# Call of duty - World at war? offline ?



## badmanmatt (Nov 15, 2008)

Hey, i was playing on cod5 earlier but now i have just tried playing it again but it keeps saying my profile is offline? i have tried refreshing servers but it says i must be connected to the internet to do this but i am connected... any1 tell me a solution or why this is ocurring ?

thank x


----------



## 123456789 (Oct 27, 2007)

i know, same thing happening to me.. i was reading around and alot of people got this problem.


----------



## e10100111001 (Nov 16, 2008)

First off, I am new to these forums, but have some familiarity with other similar forums and thus would like to preface my post by saying, humbly, that any help would be appreciated.

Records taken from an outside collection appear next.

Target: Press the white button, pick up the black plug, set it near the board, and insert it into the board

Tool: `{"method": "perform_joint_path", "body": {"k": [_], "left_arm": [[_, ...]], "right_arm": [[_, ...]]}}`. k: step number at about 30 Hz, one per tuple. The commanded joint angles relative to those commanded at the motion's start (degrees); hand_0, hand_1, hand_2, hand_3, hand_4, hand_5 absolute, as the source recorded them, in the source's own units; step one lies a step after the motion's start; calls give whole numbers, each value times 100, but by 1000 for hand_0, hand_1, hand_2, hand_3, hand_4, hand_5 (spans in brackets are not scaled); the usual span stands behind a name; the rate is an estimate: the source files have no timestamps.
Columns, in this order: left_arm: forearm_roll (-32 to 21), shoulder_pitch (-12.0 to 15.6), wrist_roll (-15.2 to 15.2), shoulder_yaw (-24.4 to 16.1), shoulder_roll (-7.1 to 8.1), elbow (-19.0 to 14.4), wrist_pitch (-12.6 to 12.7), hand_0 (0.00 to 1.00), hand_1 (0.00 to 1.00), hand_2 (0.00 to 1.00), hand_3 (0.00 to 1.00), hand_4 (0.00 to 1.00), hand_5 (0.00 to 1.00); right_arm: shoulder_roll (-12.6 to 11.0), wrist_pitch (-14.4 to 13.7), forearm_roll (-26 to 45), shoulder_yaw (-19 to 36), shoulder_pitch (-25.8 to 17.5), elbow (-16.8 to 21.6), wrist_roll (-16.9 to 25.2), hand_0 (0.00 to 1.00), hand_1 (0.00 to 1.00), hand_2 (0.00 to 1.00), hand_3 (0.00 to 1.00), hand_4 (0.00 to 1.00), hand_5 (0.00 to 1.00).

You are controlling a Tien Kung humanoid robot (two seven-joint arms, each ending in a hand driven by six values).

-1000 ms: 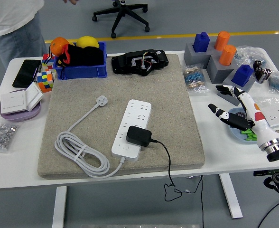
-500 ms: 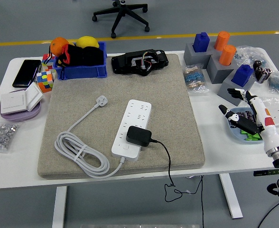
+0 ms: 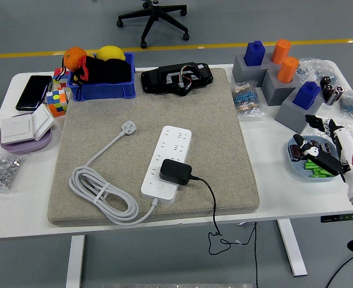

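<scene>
A white power strip (image 3: pixel 166 161) lies on the grey felt mat (image 3: pixel 104 126) in the middle of the table. The black plug (image 3: pixel 176 172) sits in the strip near its front end, and its black cord (image 3: pixel 211 201) runs right and hangs over the table's front edge. The strip's own white cable (image 3: pixel 101 195) coils at the front left of the mat. My right hand (image 3: pixel 320 150) hovers far right, over a blue dish (image 3: pixel 301 168), well away from the strip, fingers spread and holding nothing. The left arm is out of view.
A blue bin (image 3: pixel 101 90) with an orange and a black item stands at the back left, a black device (image 3: pixel 176 78) behind the mat. Grey blocks with blue and orange pegs (image 3: pixel 275 69) crowd the back right. Cubes, a phone and a purple dish (image 3: pixel 23 143) fill the left edge.
My right hand has drawn back to the right and toward the table's near right corner, away from the mat. The person at the back left has left the picture.
</scene>
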Motion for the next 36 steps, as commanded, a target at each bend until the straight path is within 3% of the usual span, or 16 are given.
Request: {"method": "perform_joint_path", "body": {"k": [14,21,25,36], "left_arm": [[345,286,72,-327,25,0,77,472,496,510,570,604,251],[84,352,22,66,5,0,116,472,495,511,569,604,251],[201,396,59,10,-2,0,114,472,495,511,569,604,251],[928,593,237,-862,56,0,101,473,496,513,570,605,251]], "right_arm": [[259,412,-2,168,-369,-51,-398,843,754,730,748,891,602],[337,488,-127,156,-605,-182,-513,833,752,727,749,891,606],[364,486,-206,116,-684,-192,-539,833,752,727,749,891,606],[360,500,-286,159,-775,-150,-598,831,751,726,746,893,613]]}}
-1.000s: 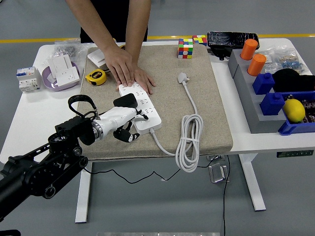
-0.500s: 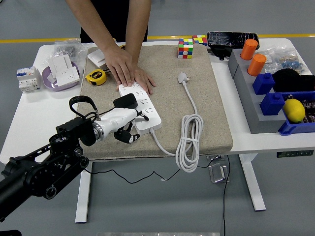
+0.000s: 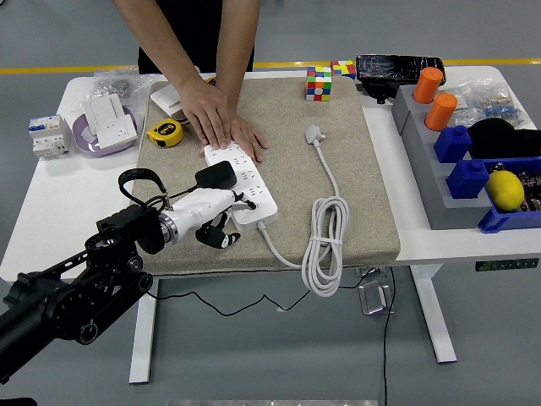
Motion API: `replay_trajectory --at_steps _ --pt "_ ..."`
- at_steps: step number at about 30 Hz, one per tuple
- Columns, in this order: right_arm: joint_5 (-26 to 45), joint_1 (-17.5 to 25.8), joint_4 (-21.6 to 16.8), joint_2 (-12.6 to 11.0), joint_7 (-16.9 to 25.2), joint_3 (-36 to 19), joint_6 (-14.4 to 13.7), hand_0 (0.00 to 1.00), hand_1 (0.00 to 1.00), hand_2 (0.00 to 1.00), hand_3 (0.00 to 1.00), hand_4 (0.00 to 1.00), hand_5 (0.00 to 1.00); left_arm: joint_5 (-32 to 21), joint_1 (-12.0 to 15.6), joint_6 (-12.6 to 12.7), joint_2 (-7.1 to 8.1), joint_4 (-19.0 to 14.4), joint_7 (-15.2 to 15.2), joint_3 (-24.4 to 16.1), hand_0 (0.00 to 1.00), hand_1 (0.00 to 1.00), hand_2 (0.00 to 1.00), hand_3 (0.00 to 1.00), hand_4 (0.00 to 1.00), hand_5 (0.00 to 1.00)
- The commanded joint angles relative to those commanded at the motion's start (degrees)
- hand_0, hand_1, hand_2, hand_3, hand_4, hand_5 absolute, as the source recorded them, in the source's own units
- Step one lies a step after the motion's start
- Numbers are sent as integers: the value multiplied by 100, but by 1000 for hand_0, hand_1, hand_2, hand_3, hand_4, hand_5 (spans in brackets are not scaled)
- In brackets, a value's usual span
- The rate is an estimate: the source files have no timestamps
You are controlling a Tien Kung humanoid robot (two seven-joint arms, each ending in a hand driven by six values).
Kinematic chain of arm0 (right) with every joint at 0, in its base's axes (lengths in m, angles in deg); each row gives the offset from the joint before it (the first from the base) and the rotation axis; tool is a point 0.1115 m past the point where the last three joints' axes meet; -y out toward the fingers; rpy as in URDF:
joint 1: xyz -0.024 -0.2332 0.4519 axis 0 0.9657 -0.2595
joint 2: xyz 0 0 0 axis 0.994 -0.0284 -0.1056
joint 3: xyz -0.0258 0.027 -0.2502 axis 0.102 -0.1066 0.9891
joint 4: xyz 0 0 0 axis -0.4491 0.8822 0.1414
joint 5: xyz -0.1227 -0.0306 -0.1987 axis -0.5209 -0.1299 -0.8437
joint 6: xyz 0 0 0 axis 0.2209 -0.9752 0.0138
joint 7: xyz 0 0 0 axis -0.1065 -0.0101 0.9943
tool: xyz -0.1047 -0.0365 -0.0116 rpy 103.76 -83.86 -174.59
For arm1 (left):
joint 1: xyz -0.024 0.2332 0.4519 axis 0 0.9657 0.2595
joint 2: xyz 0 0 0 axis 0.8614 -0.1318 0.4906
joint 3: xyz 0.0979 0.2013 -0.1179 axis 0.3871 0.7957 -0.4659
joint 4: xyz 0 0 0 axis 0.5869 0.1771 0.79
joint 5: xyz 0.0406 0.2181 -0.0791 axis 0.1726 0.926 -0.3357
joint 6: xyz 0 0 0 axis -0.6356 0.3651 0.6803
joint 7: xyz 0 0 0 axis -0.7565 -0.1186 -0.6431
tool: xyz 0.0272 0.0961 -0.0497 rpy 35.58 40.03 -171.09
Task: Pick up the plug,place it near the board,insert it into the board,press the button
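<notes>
Black plug (image 3: 215, 175) in left robot hand (image 3: 209, 213) over white board (image 3: 243, 182).

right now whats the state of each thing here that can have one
black plug: held in the left hand, over the strip's near end, not seated
power strip: flat on the mat, pinned by the person's hands
white plug: loose on the mat, unplugged
white cord: coiled, loop hanging off the near edge
tape measure: retracted

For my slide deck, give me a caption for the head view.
Left hand brings black plug to white power strip that a person's hand steadies.
</notes>
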Motion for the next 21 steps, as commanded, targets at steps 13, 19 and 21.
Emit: replay_trajectory --at_steps 13,19,21 --pt "-2 -16 1 7 -3 -17 -3 887 807 772 807 998 998 55 19 11 37 -155 -2 -110 149 24 146 768 670 2" --pt "-16 -19 0 13 -6 -53 -4 887 807 772 808 998 998 145 181 12 109 -652 18 -462 154 27 148 763 668 2" --pt "-15 -14 2 16 -7 -58 -5 886 807 772 808 998 998 127 268 32 98 -854 19 -679 164 38 159 749 664 2"
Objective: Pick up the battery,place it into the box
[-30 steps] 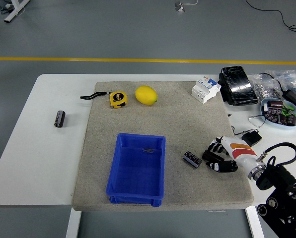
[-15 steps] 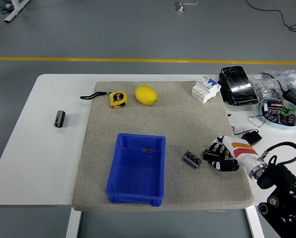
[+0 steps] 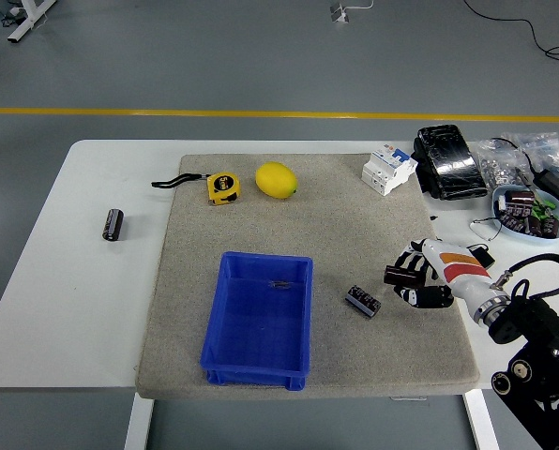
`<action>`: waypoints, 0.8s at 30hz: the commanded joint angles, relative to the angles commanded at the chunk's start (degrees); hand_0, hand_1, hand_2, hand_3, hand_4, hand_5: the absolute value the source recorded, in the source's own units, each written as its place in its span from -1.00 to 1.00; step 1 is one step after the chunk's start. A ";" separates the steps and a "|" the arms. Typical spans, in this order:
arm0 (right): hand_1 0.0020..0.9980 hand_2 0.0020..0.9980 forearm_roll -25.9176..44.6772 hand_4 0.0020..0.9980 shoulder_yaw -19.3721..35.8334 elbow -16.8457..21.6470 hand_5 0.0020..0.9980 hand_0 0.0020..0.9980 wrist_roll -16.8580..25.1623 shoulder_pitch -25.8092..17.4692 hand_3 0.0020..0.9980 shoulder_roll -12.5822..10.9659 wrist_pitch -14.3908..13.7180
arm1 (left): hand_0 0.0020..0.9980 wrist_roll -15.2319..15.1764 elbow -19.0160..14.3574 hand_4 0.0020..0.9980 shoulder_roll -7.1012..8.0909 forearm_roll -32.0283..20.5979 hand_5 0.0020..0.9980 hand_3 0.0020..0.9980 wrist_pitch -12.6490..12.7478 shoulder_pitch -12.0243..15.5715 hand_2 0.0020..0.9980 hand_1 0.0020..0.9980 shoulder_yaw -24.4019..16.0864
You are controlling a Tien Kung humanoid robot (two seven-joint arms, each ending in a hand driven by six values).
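A white table (image 3: 64, 300) is carrying a grey felt mat (image 3: 355, 234) that is covering most of its middle. On the mat's near half a blue box (image 3: 258, 321) is sitting open and upright, with only a small dark mark showing on its floor. The right hand (image 3: 420, 278) is reaching in from the lower right corner and hovering above the mat's right edge, its fingers curled around a dark cylindrical battery (image 3: 403, 273) that it is gripping clear of the surface. A yellow lemon (image 3: 276, 180) is lying at the mat's far edge, with a yellow tape measure (image 3: 223, 187) just beside it to the left. A second small dark battery (image 3: 363, 301) is lying on the mat between the box and the hand, and another dark cylinder (image 3: 113, 225) is resting on bare table well to the left.
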 joint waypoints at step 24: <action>-0.23 -0.13 3.33 0.54 -16.87 15.61 -0.80 -0.26 -1.56 8.08 -0.10 -0.62 5.94 | 0.45 0.02 -0.02 0.41 0.43 0.33 0.40 0.38 0.17 0.07 0.54 0.48 0.25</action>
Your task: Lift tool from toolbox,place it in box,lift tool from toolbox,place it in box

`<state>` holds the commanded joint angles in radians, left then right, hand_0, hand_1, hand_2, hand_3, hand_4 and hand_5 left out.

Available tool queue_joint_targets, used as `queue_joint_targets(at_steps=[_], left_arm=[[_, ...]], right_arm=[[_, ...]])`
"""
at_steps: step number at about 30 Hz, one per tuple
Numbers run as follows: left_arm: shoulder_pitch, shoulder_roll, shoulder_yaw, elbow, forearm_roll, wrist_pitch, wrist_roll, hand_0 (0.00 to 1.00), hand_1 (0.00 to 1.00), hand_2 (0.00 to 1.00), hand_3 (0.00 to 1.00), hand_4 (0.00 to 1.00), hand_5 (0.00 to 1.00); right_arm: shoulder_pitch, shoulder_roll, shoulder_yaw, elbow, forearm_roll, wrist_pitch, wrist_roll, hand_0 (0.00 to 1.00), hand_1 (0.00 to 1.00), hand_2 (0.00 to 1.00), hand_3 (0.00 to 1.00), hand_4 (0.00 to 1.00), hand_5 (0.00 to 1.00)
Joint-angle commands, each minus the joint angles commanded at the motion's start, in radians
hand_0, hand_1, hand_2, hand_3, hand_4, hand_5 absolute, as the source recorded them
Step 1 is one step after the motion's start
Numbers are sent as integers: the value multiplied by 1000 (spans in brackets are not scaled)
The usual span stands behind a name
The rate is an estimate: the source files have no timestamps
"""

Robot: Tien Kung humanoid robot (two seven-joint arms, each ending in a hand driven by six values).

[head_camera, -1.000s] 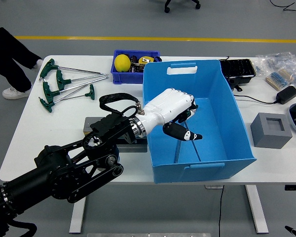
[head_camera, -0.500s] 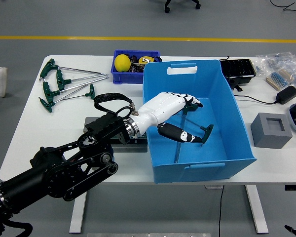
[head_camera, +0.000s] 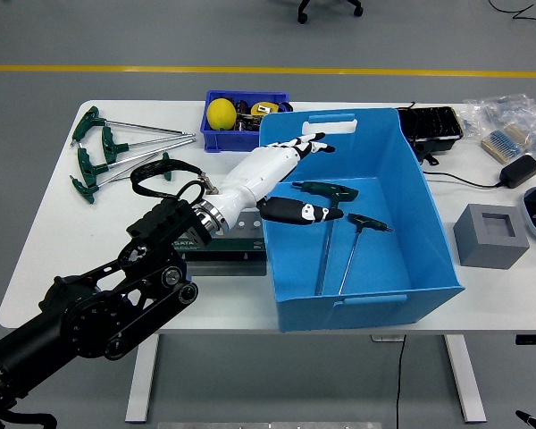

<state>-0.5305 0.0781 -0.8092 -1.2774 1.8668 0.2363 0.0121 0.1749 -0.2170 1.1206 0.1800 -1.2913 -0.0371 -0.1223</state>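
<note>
Two green-handled T-handle wrenches point(head_camera: 339, 241) lie on the floor of the big blue box point(head_camera: 411, 286). The left hand point(head_camera: 281, 174) reaches over its left wall, fingers spread, holding nothing. The dark toolbox point(head_camera: 223, 243) sits beside the box. Four more T-handle wrenches point(head_camera: 116, 156) lie far left.

The left robot hand point(head_camera: 281, 170) is pulling back from the blue box point(head_camera: 411, 192) toward its left wall, fingers now spread and holding nothing, while a second green-handled T-wrench point(head_camera: 357, 234) is now lying on the box floor beside the first T-wrench point(head_camera: 326, 192)
</note>
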Motion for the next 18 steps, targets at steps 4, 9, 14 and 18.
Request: queue_joint_targets(at_steps=[4,9,14,18], left_arm=[[93,-8,-125,-22,-115,44,-27,782,814,900,790,998,744],[206,5,-241,-59,-314,66,-51,743,753,838,749,998,758],[326,33,-314,-102,-528,3,-20,728,740,831,735,998,847],[424,52,-364,-132,-697,-28,-45,728,740,831,735,998,847]], right_arm=[[-1,2,-2,0,4,-1,1,766,685,725,666,947,763],[-1,2,5,0,-8,1,-3,766,686,725,667,947,764],[10,0,-3,0,0,1,1,766,686,725,666,947,763],[12,-1,-10,0,9,0,3,766,686,725,666,947,763]])
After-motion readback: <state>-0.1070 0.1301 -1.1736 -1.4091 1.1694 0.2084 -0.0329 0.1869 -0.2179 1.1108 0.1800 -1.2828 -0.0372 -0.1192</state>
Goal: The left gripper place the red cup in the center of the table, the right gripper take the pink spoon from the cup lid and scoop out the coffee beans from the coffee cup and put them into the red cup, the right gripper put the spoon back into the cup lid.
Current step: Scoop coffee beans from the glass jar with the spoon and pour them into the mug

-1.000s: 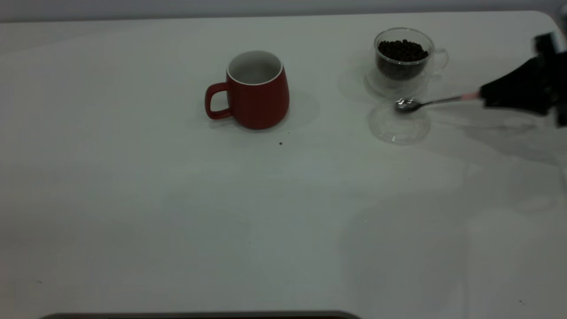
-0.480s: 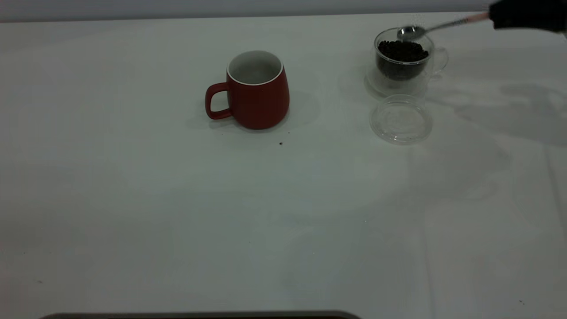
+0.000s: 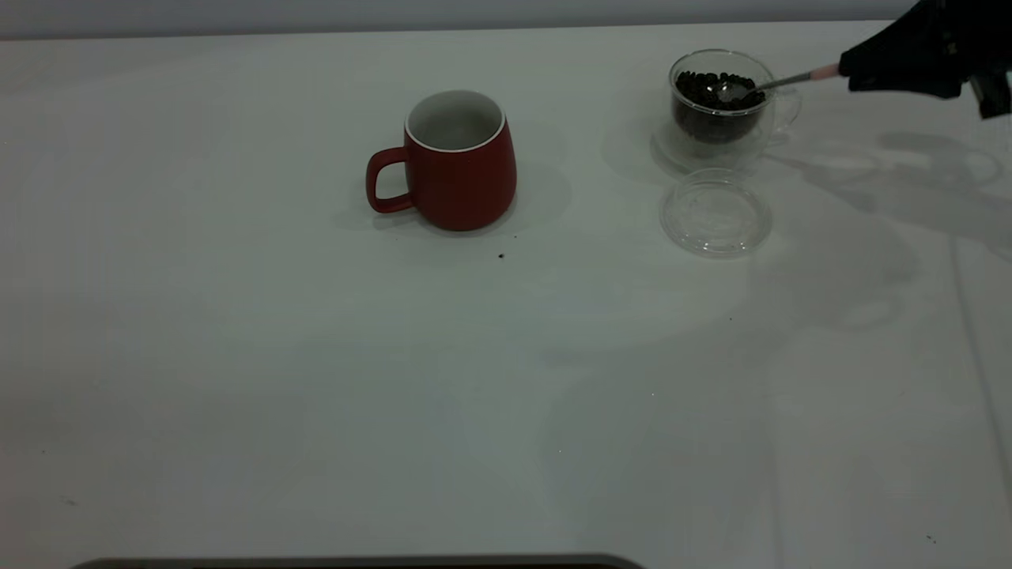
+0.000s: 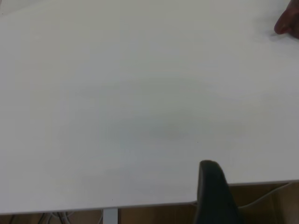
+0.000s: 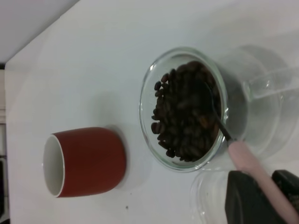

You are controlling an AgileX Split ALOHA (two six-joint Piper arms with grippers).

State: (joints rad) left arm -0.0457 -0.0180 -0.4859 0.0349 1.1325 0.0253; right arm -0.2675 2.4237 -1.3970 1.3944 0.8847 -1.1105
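The pink spoon (image 3: 779, 80), lifted from the now bare cup lid (image 3: 715, 213) a second ago, is pinched by the right gripper (image 3: 858, 73) and dipped among the coffee beans (image 3: 715, 85) (scooping seemingly begun), the red cup (image 3: 457, 158) mid-table, the left gripper's (image 4: 215, 191) fingers untellable.

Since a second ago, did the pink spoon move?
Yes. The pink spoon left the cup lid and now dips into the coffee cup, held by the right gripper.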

So in the new COD: World at War, I was up all night and got to 2300ish kills and just signed on now to find only 1397 in my barracks section yet 2300 registered on the leaderboards section. But after investigating how to rectify this dissimilitude for a minute, I checked my stats again and saw that even the leaderboard section had just been changed as well... I have a witness, a friend online, who saw my 2300 kill leaderboard and can vouch for it. Not that it matters or anything, save for my own sanity.

My real questions are:

A: Has this happened to anyone else?

B: What do you do about it? It was after all about 6+ hrs of time that I would prefer go unwasted, after a fashion...


----------